Volume: 8 7 6 5 4 3 2 1

A peer-reviewed electronic journal. ISSN 1531-7714 
Copyright 2001, EdResearch.org.

Permission is granted to distribute this article for nonprofit, educational purposes if it is copied in its entirety and the journal is credited. Please notify the editor if an article is to be used in a newsletter.

Find similar papers in
    ERICAE Full Text Library
Pract Assess, Res & Eval
ERIC On-Demand Docs
Find articles in ERIC written by
     Kellow, J. Thomas
 Victor L. Willson
Kellow, J. Thomas & Victor L. Willson (2001). Consequences of (mis)use of the texas assessment of academic skills (taas) for high-stakes decisions: a comment on haney and the texas miracle in education. Practical Assessment, Research & Evaluation, 7(24). Retrieved August 18, 2006 from http://edresearch.org/pare/getvn.asp?v=7&n=24 . This paper has been viewed 4,371 times since 12/7/01.

Consequences of (mis)use of the Texas Assessment of Academic Skills (TAAS) for high-stakes decisions:  A comment on Haney and the Texas miracle in education.

J. Thomas Kellow, University of Houston
Victor L. Willson,
Texas A&M University


This brief paper explores the consequences of failing to incorporate measurement error in the development of cut-scores in criterion-referenced measures.  The authors use the case of Texas and the Texas Assessment of Academic Skills (TAAS) to illustrate the impact of measurement error on “false negative” decisions.  These results serve as further evidence to support Haney’s (2000) contentions regarding the (mis)use of high-stakes testing in the state of Texas.

Walt Haney’s (2000) treatise on The Myth of the Texas Miracle in Education highlights a number of concerns related to high-stakes decision-making in K-12 settings.  His elaboration of the history and development of the Texas Assessment of Academic Skills (TAAS) was illuminating, especially for those unfamiliar with the often capricious fashion in which standards are ultimately set for high-stakes decisions.  The evidence Haney presents in evaluating the TAAS fits well with Samuel Messick’s (1994) argument for considering the consequences of test use.  Although sometimes referred to as consequential validity, Messick considered this aspect of test interpretation and use to be one of many forms of construct validity.  His view of the evaluative role of validity is summarized nicely in the following paragraph:

When assessing any of these constructs – whether attributes of persons or groups, of objects or situations – validity needs to be systematically addressed, as do other basic measurement issues such as reliability, comparability, and fairness.  This is so because validity, comparability, and fairness are not just measurement principles, they are social values that have meaning and force outside of measurement whenever evaluative judgment and decisions are made.  As such, validity assumes both a scientific and political role that can by no means be fulfilled by a simple correlation coefficient between test scores and a purported criterion or by expert judgments that test content is relevant to the proposed test use (p. 1).

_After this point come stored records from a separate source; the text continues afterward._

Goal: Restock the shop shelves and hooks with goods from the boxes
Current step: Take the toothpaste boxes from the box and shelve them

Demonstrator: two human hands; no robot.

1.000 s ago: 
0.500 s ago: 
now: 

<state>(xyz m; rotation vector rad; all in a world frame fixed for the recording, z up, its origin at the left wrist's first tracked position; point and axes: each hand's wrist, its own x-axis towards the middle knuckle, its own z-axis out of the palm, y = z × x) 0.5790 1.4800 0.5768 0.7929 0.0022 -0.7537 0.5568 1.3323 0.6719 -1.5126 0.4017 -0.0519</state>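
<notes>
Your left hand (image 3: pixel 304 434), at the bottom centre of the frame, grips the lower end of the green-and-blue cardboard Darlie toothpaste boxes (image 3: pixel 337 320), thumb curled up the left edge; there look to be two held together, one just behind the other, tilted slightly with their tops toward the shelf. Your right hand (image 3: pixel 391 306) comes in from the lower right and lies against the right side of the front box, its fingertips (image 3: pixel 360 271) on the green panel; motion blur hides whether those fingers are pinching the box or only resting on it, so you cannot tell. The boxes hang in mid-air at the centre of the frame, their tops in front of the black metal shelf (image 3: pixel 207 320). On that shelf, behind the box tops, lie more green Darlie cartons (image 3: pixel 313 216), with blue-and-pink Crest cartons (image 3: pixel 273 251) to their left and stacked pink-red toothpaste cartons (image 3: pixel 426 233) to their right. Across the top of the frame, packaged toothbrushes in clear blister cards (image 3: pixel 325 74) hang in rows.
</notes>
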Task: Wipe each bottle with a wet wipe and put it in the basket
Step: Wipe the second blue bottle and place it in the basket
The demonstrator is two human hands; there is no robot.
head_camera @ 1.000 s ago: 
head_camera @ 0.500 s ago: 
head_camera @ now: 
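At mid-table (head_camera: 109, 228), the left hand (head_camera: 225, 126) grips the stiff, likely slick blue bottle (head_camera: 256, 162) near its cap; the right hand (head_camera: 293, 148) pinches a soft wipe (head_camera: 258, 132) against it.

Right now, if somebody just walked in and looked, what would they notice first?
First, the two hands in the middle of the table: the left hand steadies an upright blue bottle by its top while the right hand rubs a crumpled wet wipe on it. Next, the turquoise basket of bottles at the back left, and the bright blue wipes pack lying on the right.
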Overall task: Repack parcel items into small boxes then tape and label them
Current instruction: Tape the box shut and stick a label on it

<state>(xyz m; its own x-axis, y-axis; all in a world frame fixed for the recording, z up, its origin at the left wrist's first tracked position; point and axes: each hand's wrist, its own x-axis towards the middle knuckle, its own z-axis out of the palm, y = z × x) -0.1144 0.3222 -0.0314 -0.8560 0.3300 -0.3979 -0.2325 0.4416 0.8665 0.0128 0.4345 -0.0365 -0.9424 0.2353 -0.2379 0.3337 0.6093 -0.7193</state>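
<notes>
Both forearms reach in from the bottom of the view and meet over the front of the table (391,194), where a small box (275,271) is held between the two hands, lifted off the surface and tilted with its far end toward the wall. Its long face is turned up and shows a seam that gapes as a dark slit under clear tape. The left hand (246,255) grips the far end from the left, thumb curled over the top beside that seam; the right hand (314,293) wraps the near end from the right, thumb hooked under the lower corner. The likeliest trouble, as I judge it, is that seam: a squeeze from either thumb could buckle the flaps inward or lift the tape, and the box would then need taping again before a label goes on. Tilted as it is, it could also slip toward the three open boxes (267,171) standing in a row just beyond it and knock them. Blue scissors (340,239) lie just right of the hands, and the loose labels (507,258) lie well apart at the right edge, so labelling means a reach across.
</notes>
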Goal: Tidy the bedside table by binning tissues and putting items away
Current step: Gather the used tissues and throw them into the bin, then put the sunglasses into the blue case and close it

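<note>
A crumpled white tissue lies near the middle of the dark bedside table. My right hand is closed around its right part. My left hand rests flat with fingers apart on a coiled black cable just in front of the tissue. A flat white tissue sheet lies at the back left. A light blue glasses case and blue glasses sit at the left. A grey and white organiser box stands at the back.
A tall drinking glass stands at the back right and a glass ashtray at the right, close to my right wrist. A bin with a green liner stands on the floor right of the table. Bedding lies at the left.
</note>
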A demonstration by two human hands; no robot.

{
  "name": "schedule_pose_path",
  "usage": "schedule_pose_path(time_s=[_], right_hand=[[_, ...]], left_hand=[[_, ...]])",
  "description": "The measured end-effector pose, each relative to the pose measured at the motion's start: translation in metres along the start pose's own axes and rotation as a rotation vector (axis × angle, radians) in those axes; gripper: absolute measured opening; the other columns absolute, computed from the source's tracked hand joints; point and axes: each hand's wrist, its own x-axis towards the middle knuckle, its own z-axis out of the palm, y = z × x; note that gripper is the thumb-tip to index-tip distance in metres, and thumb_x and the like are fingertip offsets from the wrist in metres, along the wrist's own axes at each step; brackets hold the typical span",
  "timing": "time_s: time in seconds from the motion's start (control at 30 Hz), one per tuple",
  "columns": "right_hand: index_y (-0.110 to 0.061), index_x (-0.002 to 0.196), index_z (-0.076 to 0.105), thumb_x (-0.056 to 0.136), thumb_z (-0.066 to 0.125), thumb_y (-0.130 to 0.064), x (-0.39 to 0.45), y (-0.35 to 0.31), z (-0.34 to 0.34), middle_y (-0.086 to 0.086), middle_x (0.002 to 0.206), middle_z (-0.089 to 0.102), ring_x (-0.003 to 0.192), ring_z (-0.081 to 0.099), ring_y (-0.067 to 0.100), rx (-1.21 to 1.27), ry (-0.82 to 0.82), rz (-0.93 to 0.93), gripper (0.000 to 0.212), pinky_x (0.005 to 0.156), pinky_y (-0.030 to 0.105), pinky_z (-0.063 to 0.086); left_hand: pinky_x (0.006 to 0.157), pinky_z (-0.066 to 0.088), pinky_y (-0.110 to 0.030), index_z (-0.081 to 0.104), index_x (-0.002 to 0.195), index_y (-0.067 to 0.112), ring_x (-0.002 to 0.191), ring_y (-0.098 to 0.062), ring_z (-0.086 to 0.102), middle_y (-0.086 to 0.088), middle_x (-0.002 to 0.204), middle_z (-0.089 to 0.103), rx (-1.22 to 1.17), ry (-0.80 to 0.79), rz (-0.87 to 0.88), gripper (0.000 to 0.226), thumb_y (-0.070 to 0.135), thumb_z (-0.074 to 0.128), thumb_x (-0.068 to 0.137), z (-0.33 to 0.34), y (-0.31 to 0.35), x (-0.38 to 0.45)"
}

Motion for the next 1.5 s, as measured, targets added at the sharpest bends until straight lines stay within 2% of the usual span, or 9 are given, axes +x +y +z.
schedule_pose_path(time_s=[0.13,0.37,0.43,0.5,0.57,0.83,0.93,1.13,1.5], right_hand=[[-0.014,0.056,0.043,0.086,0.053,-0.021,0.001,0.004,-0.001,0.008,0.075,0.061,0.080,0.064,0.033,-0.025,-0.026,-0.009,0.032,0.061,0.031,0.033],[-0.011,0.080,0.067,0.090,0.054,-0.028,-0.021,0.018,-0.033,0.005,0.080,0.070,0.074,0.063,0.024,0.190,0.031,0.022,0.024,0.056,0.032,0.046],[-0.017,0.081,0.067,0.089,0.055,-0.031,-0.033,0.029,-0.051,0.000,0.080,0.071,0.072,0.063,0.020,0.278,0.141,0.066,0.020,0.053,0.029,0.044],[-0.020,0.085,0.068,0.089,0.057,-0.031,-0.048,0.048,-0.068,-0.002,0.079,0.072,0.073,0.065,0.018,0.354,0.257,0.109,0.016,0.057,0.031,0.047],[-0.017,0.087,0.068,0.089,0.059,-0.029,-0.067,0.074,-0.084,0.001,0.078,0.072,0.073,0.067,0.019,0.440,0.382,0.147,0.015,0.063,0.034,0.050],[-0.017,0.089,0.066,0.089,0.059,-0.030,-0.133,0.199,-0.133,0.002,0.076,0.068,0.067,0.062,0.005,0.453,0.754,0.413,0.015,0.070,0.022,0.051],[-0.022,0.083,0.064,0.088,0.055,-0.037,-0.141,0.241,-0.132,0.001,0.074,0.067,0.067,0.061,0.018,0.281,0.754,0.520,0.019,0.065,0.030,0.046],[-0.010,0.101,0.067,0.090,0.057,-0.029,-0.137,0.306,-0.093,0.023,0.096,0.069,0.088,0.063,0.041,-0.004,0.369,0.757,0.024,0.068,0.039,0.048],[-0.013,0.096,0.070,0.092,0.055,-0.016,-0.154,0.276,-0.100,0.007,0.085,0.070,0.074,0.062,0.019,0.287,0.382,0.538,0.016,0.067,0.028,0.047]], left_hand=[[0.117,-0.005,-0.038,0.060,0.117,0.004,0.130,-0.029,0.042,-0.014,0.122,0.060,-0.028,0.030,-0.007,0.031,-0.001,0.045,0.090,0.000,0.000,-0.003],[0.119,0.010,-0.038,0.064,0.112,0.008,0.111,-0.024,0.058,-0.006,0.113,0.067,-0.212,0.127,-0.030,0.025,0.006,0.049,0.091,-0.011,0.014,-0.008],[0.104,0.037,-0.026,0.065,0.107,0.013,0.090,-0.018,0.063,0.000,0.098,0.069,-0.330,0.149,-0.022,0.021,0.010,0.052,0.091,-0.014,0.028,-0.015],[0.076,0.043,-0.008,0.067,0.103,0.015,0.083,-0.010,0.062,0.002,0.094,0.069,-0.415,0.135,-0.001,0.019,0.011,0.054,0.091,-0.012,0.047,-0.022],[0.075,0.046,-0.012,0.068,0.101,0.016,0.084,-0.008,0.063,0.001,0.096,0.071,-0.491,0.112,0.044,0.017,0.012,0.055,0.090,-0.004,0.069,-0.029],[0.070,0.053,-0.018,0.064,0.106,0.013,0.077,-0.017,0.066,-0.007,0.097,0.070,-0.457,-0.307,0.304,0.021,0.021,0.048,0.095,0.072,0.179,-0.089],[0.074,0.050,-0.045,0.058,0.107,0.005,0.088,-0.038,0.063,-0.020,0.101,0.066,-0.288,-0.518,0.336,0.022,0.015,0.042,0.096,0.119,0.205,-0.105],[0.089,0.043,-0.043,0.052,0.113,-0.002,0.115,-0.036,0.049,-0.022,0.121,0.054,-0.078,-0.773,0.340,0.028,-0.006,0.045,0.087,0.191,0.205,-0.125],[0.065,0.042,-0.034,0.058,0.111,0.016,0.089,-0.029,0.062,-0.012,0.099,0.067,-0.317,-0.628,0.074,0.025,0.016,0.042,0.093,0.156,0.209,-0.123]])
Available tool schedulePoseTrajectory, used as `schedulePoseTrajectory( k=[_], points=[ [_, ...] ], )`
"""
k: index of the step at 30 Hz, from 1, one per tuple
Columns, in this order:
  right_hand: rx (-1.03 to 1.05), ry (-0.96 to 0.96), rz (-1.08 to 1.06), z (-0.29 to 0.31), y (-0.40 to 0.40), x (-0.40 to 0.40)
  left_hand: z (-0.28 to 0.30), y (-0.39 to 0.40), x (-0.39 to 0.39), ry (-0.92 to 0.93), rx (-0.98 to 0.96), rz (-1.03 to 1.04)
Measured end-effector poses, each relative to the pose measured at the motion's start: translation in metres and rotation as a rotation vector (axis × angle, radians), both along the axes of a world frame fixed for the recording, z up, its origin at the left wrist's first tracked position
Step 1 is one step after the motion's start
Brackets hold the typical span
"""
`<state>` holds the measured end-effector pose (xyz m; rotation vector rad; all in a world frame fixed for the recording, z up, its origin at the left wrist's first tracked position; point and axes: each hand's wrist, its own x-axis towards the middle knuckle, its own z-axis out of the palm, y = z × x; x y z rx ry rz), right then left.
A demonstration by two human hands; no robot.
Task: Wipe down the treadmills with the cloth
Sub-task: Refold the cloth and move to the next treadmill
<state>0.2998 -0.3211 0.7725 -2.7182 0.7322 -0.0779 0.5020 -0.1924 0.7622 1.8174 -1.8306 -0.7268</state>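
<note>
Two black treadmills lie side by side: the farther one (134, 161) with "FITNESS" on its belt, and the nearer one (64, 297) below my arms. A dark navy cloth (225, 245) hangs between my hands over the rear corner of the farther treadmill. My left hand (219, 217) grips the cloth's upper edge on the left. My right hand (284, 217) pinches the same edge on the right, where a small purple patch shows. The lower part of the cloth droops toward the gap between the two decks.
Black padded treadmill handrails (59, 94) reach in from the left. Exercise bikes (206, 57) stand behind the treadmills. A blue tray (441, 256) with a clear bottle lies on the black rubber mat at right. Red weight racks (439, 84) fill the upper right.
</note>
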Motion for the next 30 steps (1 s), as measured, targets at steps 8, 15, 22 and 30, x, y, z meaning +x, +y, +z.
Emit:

One technical aspect of the TAAS that Haney takes to task is the reliability of scores yielded by the test and the potential for misclassification as a function of measurement error.  As the author notes, “The reason the setting of passing scores on a high-stakes test such as the TAAS is so important is that the passing score divides a continuum of scores into just two categories, pass and fail.  Doing so is hazardous because all standardized test scores contain some degree of measurement error”  (Haney 2000, p. 10).  Haney also points out that measures of test-retest (or alternate-form) reliability and not internal consistency should ideally be used to inform judgment as to the potential for misclassfication due to measurement error.  In light of the conspicuous absence of test-retest data on the TAAS, he attempts to use extant data to approximate this reliability estimate as compared to the internal consistency (KR20) estimates provided by the Texas Education Agency (TEA).  Although the approach he uses is somewhat problematic (see Wainer, 1999), it is clear that these test-retest estimates are lower than the KR20 estimates.

The thrust of Haney’s argument is that measurement error inherent in the TAAS (or any other measure, for that matter) contributes appreciably to the rate of “false negatives,” or misclassifying passing students as non-passing.  His focus, however, is exclusively on the tenth-grade Exit-Level TAAS since this is the test high school students in the state of Texas must pass in order to graduate from high school (although it is not the sole criterion).  But in some districts, the TAAS is also being used at other grade levels for high-stakes decisions – namely, promotion and retention of students.  Waco Independent School District and Houston Independent School District, among others, require students in grades 3 through 8 to pass all portions of the TAAS in order to be considered for promotion to grade level.  Students who fail any subtest during the statewide spring administration can expect to attend mandatory summer school, after which they are tested on a “released” version of the TAAS.  Those students who fail are held back in grade.  This stands in contrast to the Exit-Level testing schedule where, as Haney notes, students have as many as eight opportunities to pass the exam.  In addition, the TEA has announced plans to use the TAAS for promotion/retention decisions in the third, fifth, and eighth grades beginning in the fall of 2001 (Texas Education Agency, 1999).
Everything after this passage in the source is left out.